[HOW TO COMPLETE THIS TASK] Would you find each line in the entries below with the string "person" and copy it?

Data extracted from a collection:
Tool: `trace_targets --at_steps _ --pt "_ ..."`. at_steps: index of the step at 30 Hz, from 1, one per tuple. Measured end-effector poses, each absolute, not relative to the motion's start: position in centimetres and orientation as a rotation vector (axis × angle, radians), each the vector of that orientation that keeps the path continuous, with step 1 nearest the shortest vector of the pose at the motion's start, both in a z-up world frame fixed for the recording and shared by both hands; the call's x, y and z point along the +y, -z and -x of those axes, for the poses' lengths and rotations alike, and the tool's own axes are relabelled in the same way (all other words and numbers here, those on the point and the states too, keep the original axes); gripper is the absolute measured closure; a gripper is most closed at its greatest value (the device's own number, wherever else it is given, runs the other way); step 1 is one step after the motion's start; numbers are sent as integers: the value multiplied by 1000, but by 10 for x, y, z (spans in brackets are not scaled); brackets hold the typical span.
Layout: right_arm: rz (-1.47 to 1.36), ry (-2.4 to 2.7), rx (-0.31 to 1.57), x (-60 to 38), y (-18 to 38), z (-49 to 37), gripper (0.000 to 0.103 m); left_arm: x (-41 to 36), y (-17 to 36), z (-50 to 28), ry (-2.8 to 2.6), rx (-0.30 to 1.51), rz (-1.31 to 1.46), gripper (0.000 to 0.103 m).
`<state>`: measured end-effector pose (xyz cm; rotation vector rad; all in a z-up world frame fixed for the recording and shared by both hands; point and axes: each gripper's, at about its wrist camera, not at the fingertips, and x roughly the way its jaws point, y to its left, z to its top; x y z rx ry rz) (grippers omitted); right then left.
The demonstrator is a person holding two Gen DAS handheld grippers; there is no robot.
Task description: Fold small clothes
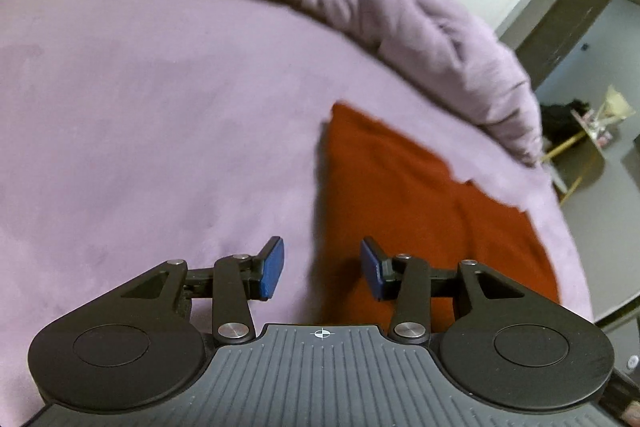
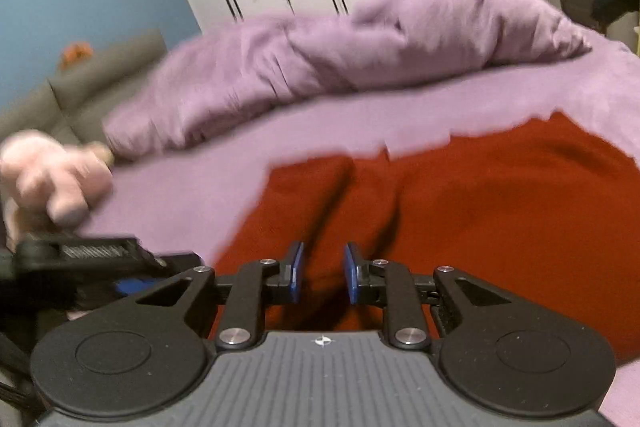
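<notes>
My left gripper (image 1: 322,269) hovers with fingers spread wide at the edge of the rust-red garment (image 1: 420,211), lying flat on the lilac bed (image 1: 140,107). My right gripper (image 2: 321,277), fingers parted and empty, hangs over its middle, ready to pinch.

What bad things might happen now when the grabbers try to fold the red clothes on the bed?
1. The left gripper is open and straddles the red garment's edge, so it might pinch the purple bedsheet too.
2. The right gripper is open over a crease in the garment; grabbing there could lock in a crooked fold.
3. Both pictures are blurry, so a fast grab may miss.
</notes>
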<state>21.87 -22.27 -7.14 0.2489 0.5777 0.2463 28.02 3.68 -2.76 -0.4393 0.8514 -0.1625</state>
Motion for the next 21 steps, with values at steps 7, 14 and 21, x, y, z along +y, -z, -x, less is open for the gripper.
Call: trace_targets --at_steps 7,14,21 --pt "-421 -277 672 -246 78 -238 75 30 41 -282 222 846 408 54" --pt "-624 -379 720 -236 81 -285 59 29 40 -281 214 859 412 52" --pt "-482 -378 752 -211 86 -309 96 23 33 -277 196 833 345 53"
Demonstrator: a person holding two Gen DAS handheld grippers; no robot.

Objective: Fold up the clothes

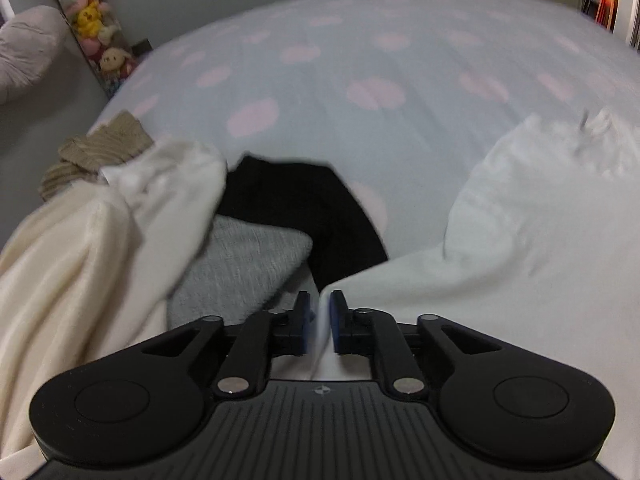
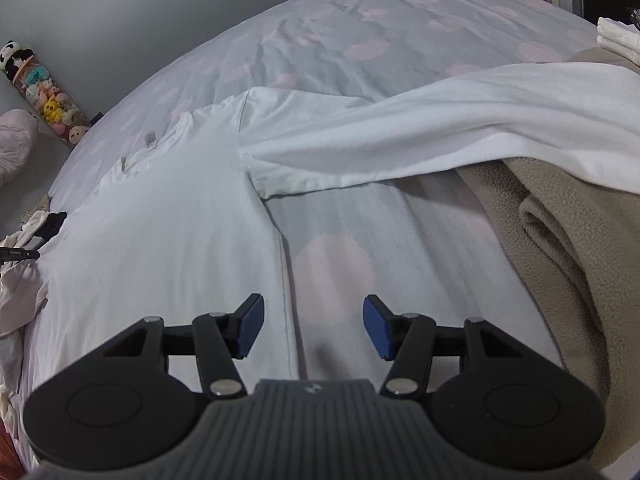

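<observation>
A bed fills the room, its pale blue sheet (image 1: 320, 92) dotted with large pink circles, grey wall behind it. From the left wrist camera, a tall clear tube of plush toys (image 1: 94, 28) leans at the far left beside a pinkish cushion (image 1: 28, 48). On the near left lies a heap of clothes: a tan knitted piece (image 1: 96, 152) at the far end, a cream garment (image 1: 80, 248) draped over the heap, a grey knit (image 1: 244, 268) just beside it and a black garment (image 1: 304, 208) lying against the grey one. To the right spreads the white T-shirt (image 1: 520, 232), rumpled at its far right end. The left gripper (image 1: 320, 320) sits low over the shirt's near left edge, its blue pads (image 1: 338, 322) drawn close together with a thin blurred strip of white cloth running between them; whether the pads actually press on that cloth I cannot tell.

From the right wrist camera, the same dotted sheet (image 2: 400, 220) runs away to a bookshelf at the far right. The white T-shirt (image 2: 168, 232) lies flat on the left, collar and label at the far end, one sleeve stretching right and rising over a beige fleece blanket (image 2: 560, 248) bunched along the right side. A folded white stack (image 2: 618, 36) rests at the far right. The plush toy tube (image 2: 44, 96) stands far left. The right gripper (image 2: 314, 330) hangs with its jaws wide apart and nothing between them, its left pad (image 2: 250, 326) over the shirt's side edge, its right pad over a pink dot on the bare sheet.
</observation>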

[WRITTEN RESPONSE]
The demonstrator is a person holding two Gen DAS handheld grippers; there is no robot.
Demonstrator: a person holding two Gen DAS handheld grippers; no robot.

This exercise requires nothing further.